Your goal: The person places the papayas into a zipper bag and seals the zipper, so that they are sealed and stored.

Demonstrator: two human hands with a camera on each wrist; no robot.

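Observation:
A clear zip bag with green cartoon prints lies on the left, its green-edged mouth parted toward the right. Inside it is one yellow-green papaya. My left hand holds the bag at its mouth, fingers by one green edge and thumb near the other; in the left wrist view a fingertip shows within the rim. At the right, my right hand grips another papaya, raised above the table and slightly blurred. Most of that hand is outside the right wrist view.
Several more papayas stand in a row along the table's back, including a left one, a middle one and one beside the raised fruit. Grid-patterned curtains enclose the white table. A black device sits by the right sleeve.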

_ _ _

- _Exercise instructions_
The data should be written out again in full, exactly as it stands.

- _Exercise solution_
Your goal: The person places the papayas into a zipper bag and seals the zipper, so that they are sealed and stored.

Demonstrator: two human hands with a camera on each wrist; no robot.

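Observation:
A clear zip bag with green cartoon prints lies on the left, its green-edged mouth parted toward the right. Inside it is one yellow-green papaya. My left hand holds the bag at its mouth, fingers by one green edge and thumb near the other; in the left wrist view a fingertip shows within the rim. At the right, my right hand grips another papaya, raised above the table and slightly blurred. Most of that hand is outside the right wrist view.
Several more papayas stand in a row along the table's back, including a left one, a middle one and one beside the raised fruit. Grid-patterned curtains enclose the white table. A black device sits by the right sleeve.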

Nothing further is required for this answer.